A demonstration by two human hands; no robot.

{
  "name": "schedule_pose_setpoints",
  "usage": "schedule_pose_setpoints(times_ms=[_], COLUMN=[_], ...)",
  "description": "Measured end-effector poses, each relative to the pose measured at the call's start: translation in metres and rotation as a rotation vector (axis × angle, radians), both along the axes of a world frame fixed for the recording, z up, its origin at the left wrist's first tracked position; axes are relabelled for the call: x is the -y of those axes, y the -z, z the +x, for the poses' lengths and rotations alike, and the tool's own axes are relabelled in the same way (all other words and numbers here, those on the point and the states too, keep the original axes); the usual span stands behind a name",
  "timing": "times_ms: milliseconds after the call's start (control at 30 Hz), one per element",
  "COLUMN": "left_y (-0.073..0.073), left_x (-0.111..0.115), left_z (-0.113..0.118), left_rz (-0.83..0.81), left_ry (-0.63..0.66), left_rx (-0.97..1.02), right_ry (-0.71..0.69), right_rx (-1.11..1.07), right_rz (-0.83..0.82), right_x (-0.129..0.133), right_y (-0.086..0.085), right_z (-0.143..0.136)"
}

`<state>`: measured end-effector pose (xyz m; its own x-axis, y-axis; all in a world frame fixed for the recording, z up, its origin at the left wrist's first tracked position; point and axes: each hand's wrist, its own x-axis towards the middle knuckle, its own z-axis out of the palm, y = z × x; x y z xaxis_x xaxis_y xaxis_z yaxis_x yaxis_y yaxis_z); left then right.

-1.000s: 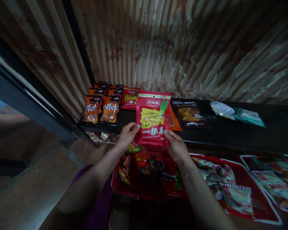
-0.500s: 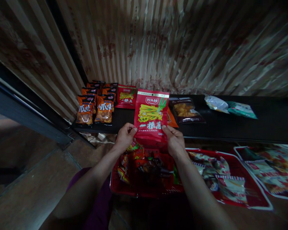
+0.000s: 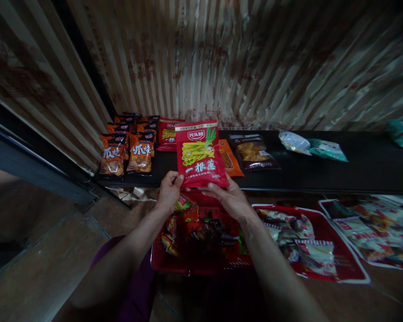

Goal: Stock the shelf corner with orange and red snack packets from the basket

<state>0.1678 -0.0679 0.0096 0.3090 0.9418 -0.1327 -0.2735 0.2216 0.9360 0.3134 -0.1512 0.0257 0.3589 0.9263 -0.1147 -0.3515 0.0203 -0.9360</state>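
Note:
A red snack bag (image 3: 199, 154) with yellow sticks printed on it is held over the front edge of the black shelf (image 3: 309, 176). My left hand (image 3: 170, 190) pinches its lower left corner. At the lower right, my right hand (image 3: 228, 193) grips the bottom edge, its fingers reaching under the bag. Behind it, partly covered, another red bag (image 3: 168, 136) stands beside several orange bags (image 3: 141, 154). An orange packet (image 3: 229, 158) and a dark bag with a clear window (image 3: 255, 153) lie to the right.
Below the shelf are a red basket of mixed packets (image 3: 171, 267), a second red basket (image 3: 351, 264) and a white-rimmed basket (image 3: 345, 241) with more bags. Green and white packets (image 3: 327, 150) lie farther right on the shelf. A metal post (image 3: 36, 163) stands at left.
The held red bag has shifted left and tilted, uncovering more of the orange packet. My right hand has slid in under the bag's lower edge. The view has shifted slightly right.

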Motion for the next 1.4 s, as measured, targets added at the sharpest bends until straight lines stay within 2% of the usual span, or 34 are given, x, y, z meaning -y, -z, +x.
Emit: schedule_pose_setpoints(times_ms=[300,467,667,900,1133,1267,1400], left_y=[0.001,0.003,0.006,0.008,0.002,0.006,0.009], left_x=[0.001,-0.002,-0.004,-0.007,-0.014,-0.013,-0.01], left_z=[0.0,-0.005,-0.011,-0.014,-0.017,-0.017,-0.018], left_rz=[0.036,0.083,0.147,0.144,0.172,0.215,0.327], left_ry=[-0.006,-0.032,-0.035,-0.05,-0.027,-0.011,-0.007], left_rx=[0.05,0.007,-0.047,-0.085,-0.11,-0.135,-0.211], right_ry=[0.067,0.013,0.051,-0.031,0.043,0.062,0.123], right_rx=[-0.041,-0.056,-0.097,-0.039,-0.005,-0.015,0.0], right_rz=[0.034,0.018,0.03,0.025,0.043,0.042,0.039], right_x=[-0.003,-0.004,-0.002,-0.002,-0.004,-0.002,0.0], right_y=[0.005,0.002,0.0,0.001,0.004,0.004,0.006], right_z=[-0.007,-0.008,-0.003,0.002,0.0,-0.002,-0.003])
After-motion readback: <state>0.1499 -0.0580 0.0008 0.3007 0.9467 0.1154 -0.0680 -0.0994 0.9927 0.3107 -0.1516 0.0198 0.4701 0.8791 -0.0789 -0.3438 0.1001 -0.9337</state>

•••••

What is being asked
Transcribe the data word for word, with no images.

Result for this exercise
A demonstration by two human hands; no robot.

{
  "name": "schedule_pose_setpoints",
  "usage": "schedule_pose_setpoints(times_ms=[_], COLUMN=[_], ...)",
  "description": "Measured end-effector poses, each relative to the pose measured at the call's start: translation in metres and rotation as a rotation vector (axis × angle, radians), both along the axes of a world frame fixed for the recording, z up, its origin at the left wrist's first tracked position; axes are relabelled for the call: x is the -y of those axes, y the -z, z the +x, for the poses' lengths and rotations alike, and the tool's own axes are relabelled in the same way (all other words and numbers here, those on the point and the states too, keep the original axes); the usual span stands behind a name",
  "timing": "times_ms: milliseconds after the call's start (control at 30 Hz), one per element",
  "COLUMN": "left_y (-0.073..0.073), left_x (-0.111..0.115), left_z (-0.113..0.118), left_rz (-0.83..0.81), left_ry (-0.63..0.66), left_rx (-0.97..1.02), right_ry (-0.71..0.69), right_rx (-1.11..1.07), right_rz (-0.83..0.82), right_x (-0.129..0.133), right_y (-0.086..0.085), right_z (-0.143..0.136)"
}

`<state>`: measured end-effector pose (xyz m; its own x-axis, y-axis; all in a world frame fixed for the recording, z up, its origin at the left wrist's first tracked position; point and axes: each hand's wrist, its own x-axis towards the middle knuckle, its own z-axis out of the palm, y = z × x; x y z xaxis_x xaxis_y xaxis_z yaxis_x yaxis_y yaxis_z); left then right.

-1.000s: 
-0.500s: 
+0.000s: 

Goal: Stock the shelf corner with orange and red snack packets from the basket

<state>0.1678 -0.0679 0.0096 0.3090 0.9418 -0.1327 -0.2735 0.2216 0.9360 0.3134 -0.1512 0.0257 0.3589 0.9263 -0.1147 -0.3515 0.0203 -0.9360</state>
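Note:
A red snack bag (image 3: 199, 154) with yellow sticks printed on it is held over the front edge of the black shelf (image 3: 309, 176). My left hand (image 3: 170, 190) pinches its lower left corner. At the lower right, my right hand (image 3: 228, 193) grips the bottom edge, its fingers reaching under the bag. Behind it, partly covered, another red bag (image 3: 168, 136) stands beside several orange bags (image 3: 141, 154). An orange packet (image 3: 229, 158) and a dark bag with a clear window (image 3: 255, 153) lie to the right.
Below the shelf are a red basket of mixed packets (image 3: 171, 267), a second red basket (image 3: 351, 264) and a white-rimmed basket (image 3: 345, 241) with more bags. Green and white packets (image 3: 327, 150) lie farther right on the shelf. A metal post (image 3: 36, 163) stands at left.
The held red bag has shifted left and tilted, uncovering more of the orange packet. My right hand has slid in under the bag's lower edge. The view has shifted slightly right.
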
Motion for the next 1.4 s, as measured, targets added at the sharpest bends until straight lines stay within 2% of the usual span, or 34 are given, x, y, z meaning -y, -z, +x.
Emit: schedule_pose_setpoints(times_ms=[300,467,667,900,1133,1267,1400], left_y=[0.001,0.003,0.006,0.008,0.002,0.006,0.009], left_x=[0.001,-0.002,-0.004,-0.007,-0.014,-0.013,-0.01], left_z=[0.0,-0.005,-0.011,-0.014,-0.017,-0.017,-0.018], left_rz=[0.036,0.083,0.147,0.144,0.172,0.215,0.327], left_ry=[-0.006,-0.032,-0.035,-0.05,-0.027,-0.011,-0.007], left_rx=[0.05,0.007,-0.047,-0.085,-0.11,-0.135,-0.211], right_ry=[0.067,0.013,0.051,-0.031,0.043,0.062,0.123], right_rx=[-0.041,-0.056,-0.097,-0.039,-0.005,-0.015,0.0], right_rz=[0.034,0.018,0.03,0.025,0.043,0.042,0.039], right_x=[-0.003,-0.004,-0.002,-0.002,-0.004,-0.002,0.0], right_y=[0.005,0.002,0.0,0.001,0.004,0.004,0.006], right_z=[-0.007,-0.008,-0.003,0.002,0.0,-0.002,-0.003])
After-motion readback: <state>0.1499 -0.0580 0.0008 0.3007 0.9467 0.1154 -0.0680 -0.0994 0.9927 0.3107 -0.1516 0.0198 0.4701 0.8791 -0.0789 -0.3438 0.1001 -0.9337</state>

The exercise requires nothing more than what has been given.